Und über noch etwas war man sich einig: Es wäre das Beste gewesen, wenn Chiluba für schuldig befunden worden wäre – auch wenn Banda ihn dann begnadigt hätte. Damit wäre ein Präzedenzfall für die Bestrafung hoher Politiker geschaffen worden, die sich aus der Staatskasse bedienen. So wurde die Geschichte lediglich zu einem weiteren Fall von Regierungskleptomanie.
In Gegensatz zu vielen anderen Ländern Afrikas herrscht in Sambia Frieden. Und die Demokratie ist nicht nur Fassade. Trotz aller Kritik an Expräsident Kenneth Kaunda ist das nicht zuletzt auch ihm zu verdanken. Er hat Fehlentscheidungen getroffen und auch seine politischen Gegner unterdrückt. Doch gleichzeitig ermöglichte er den nachfolgenden Generationen, sich wirtschaftlich und intellektuell zu entfalten.

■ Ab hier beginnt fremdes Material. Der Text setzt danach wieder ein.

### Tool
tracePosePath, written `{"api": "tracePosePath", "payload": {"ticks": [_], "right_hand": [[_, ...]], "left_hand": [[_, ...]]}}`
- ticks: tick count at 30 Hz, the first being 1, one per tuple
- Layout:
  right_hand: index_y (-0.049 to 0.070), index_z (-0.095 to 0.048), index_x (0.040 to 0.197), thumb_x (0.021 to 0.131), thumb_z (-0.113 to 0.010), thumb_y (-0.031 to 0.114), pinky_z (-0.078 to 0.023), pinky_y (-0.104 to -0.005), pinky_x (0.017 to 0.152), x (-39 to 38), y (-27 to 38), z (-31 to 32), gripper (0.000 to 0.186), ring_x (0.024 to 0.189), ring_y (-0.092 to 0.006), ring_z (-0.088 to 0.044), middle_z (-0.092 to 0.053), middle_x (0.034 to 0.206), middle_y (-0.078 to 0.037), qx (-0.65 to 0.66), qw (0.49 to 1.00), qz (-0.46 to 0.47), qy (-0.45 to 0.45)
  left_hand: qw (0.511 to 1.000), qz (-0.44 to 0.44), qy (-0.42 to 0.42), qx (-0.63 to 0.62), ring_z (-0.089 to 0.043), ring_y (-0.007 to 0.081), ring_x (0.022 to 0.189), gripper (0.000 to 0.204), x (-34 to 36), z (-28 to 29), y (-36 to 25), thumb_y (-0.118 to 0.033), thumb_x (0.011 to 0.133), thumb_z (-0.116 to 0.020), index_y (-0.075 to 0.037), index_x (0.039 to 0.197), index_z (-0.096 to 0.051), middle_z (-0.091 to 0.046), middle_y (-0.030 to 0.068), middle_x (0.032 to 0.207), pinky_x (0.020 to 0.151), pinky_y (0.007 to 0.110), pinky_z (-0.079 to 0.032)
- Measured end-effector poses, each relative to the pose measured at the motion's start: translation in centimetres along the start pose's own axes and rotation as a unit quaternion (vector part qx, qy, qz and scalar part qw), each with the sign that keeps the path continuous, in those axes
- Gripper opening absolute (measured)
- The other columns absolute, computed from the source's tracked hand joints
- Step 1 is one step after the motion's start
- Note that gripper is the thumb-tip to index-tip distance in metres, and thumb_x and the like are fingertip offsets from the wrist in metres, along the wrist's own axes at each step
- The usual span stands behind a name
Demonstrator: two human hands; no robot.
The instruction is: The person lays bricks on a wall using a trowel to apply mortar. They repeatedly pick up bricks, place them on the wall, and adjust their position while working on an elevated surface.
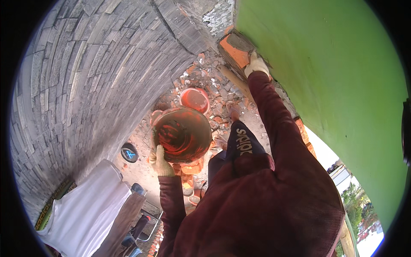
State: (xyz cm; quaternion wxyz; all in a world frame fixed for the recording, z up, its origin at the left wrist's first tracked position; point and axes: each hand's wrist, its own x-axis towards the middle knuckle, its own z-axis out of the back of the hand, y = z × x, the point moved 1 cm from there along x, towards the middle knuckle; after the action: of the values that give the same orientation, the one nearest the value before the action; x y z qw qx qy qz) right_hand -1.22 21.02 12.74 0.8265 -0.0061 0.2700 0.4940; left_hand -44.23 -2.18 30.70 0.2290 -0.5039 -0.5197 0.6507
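Observation:
My left hand (160, 162), in a pale work glove, grips the rim of an orange bucket (184, 132) whose inside is smeared with grey mortar. The bucket is tilted so that its mouth faces up toward me. My right arm stretches far forward along the green wall, and the gloved right hand (257, 65) is closed at the edge of an orange brick (235, 50). Grey wet mortar (239, 42) lies over part of that brick. Whatever sits inside the right fingers, if anything, is too small to make out.
Below stands a second orange tub (195, 99), amid broken brick rubble (214, 81). Stacked bricks (188, 171) are near my legs. A grey stone-clad wall (94, 77) rises left, a green wall (325, 64) right. A black round container (129, 153) and white cloth (92, 205) lie lower left.

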Motion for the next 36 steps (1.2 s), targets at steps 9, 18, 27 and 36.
{"api": "tracePosePath", "payload": {"ticks": [9, 18, 27, 36], "right_hand": [[0.012, -0.056, 0.140, 0.087, -0.070, 0.020, -0.057, -0.0489, 0.084, -30.0, -1.9, 13.2, 0.056, 0.099, -0.0406, -0.068, -0.068, 0.110, -0.018, 0.102, 0.918, 0.381, 0.044], [0.013, -0.043, 0.151, 0.089, -0.070, 0.016, -0.057, -0.0480, 0.087, -38.6, 8.6, 7.3, 0.068, 0.104, -0.0378, -0.068, -0.061, 0.113, -0.018, -0.147, 0.898, 0.410, -0.062], [0.006, -0.046, 0.146, 0.095, -0.055, 0.011, -0.057, -0.0485, 0.085, -47.8, 8.5, 9.2, 0.052, 0.101, -0.0384, -0.069, -0.062, 0.113, -0.021, -0.186, 0.875, 0.446, -0.029], [0.010, -0.044, 0.151, 0.094, -0.056, 0.013, -0.057, -0.0489, 0.087, -48.3, 8.3, 8.9, 0.058, 0.105, -0.0384, -0.069, -0.062, 0.117, -0.023, -0.247, 0.853, 0.458, 0.032]], "left_hand": [[0.982, -0.117, 0.134, -0.056, -0.067, 0.0188, 0.113, 0.035, 2.9, -2.3, -5.6, -0.013, 0.103, -0.063, 0.005, 0.133, -0.064, -0.069, 0.0128, 0.129, 0.100, 0.035, -0.055], [0.954, -0.105, 0.237, -0.148, -0.070, 0.0161, 0.100, 0.028, 0.5, -0.7, -9.1, -0.011, 0.100, -0.067, 0.001, 0.124, -0.070, -0.074, 0.0089, 0.116, 0.091, 0.032, -0.055], [0.958, -0.156, 0.193, -0.146, -0.066, 0.0107, 0.098, 0.034, -3.4, 4.2, -10.6, -0.010, 0.097, -0.072, 0.005, 0.127, -0.067, -0.072, 0.0043, 0.112, 0.091, 0.027, -0.051], [0.962, -0.162, 0.150, -0.162, -0.066, 0.0143, 0.104, 0.029, -4.9, 6.4, -10.1, -0.011, 0.097, -0.072, 0.002, 0.123, -0.069, -0.073, 0.0061, 0.116, 0.096, 0.031, -0.052]]}}
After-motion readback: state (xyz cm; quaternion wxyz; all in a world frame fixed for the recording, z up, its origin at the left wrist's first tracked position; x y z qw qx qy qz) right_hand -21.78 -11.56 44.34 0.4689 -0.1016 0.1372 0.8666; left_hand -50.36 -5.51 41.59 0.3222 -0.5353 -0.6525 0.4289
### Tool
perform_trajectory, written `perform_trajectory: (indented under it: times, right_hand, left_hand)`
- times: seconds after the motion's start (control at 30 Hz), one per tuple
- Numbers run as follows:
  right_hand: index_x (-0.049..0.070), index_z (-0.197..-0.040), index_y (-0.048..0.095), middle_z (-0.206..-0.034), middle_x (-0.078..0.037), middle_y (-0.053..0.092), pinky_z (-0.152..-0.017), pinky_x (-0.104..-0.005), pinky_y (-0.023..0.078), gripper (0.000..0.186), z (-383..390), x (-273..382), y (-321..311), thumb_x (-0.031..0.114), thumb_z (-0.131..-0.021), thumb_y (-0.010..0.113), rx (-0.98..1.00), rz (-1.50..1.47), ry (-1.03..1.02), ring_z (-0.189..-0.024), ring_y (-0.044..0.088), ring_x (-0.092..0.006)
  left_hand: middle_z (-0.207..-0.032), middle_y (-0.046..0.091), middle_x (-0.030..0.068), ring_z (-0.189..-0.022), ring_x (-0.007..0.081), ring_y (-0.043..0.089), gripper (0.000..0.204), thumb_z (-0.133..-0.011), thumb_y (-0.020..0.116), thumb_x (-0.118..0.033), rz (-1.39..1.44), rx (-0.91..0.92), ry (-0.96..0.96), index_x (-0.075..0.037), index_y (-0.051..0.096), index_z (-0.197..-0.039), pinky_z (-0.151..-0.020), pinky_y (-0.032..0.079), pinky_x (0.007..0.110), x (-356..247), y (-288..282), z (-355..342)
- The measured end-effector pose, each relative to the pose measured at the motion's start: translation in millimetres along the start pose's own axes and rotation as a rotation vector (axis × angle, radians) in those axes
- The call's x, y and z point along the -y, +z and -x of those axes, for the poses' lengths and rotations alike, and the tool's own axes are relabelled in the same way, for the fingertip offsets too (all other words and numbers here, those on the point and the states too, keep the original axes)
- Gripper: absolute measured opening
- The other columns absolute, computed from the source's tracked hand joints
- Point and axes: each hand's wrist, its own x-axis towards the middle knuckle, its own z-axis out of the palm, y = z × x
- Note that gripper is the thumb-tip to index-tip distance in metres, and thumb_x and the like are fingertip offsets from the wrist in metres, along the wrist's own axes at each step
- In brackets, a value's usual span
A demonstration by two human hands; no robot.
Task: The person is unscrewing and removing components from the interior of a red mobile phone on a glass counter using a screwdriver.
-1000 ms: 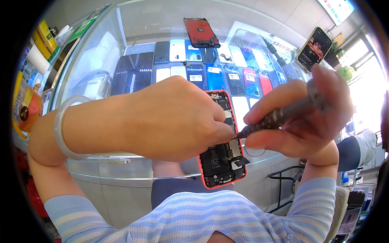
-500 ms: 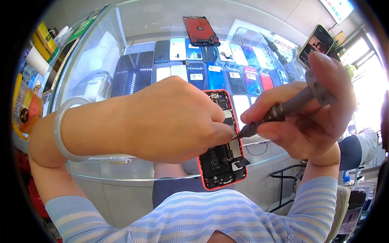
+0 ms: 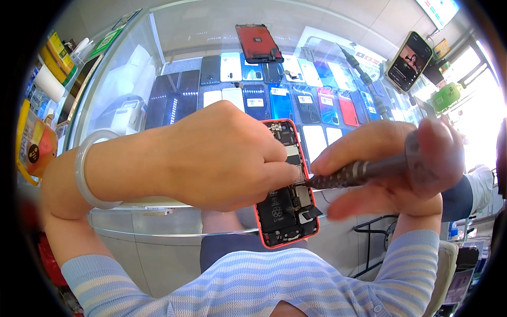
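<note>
My left hand [image 3: 211, 156] grips an opened phone with a coral-red shell [image 3: 288, 211], its battery and circuit boards exposed, held upright above the edge of a glass counter. My right hand [image 3: 391, 169] holds a dark knurled screwdriver [image 3: 359, 171] almost level, its tip touching the phone's inner parts near my left fingertips. A pale bangle [image 3: 84, 169] circles my left wrist. Both sleeves are light blue with stripes.
Under the glass counter top [image 3: 132, 84] lie rows of phone screens and coloured back covers [image 3: 296, 100]. A red-framed screen [image 3: 259, 42] rests on the glass at the back. A lit phone [image 3: 409, 61] stands on a mount at the right. Boxes and rolls [image 3: 47, 68] crowd the left.
My right hand has lowered, and the screwdriver has tipped from a slant to nearly level, its tip staying on the phone. My left hand and the phone have barely moved.
</note>
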Motion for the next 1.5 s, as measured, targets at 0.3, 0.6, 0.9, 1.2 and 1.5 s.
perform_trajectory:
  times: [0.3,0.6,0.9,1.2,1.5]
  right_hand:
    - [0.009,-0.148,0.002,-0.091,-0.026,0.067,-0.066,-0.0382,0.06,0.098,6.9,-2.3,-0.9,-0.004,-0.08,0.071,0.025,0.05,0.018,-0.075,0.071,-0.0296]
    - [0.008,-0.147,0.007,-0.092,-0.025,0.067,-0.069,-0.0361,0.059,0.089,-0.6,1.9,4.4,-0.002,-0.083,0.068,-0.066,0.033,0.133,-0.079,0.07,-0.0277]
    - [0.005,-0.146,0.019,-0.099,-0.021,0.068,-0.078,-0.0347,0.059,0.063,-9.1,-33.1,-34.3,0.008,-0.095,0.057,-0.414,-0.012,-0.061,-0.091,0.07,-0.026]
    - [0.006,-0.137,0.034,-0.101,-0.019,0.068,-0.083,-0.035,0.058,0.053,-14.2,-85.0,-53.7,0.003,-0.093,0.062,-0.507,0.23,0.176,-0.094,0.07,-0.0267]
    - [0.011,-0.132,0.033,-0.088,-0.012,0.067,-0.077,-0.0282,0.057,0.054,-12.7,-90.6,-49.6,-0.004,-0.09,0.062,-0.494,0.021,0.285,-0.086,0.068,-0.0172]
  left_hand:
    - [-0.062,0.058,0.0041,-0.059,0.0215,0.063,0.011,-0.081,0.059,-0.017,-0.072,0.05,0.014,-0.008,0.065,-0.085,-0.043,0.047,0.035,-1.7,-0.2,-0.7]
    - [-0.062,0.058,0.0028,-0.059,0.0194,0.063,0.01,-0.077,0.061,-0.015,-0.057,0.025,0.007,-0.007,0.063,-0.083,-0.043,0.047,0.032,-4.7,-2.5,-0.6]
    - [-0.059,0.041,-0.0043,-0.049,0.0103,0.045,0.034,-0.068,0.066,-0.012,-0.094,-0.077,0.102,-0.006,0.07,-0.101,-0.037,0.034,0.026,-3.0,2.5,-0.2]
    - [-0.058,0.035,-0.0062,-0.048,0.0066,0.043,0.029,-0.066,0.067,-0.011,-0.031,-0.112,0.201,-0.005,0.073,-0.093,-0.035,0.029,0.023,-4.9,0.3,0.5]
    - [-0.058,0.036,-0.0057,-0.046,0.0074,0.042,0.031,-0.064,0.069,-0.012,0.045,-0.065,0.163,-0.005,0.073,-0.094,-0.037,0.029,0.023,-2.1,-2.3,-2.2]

Und vor allem hat er 1991 seine schmerzliche Niederlage im Wahlkampf akzeptiert.
Die Ruth-Weiss-Schule
Es kommt in Deutschland nicht oft vor, dass eine Schule nach einer lebenden Person benannt wird. Diese Ehre wird nun unserer langjährigen Mitarbeiterin Ruth Weiss (85) zuteil. Ende Januar hat der Kultur- und Schulsenat der Stadt Aschaffenburg einstimmig beschlossen, der staatlichen Realschule für Mädchen einen Namen zu geben: Ruth Weiss. Er folgte damit einem gemeinsamen Wunsch des LehrerInnenkollegiums, des Elternbeirats und der Schülerinnenvertretung.
Die 1924 als Kind jüdischer Eltern in Fürth geborene Ruth Weiss war vor der Emigration nach Südafrika 1936 öfter in Aschaffenburg gewesen, weil dort Verwandte lebten. Nun muss noch das bayerische Kultusministerium die Namensgebung genehmigen – was allgemein erwartet wird.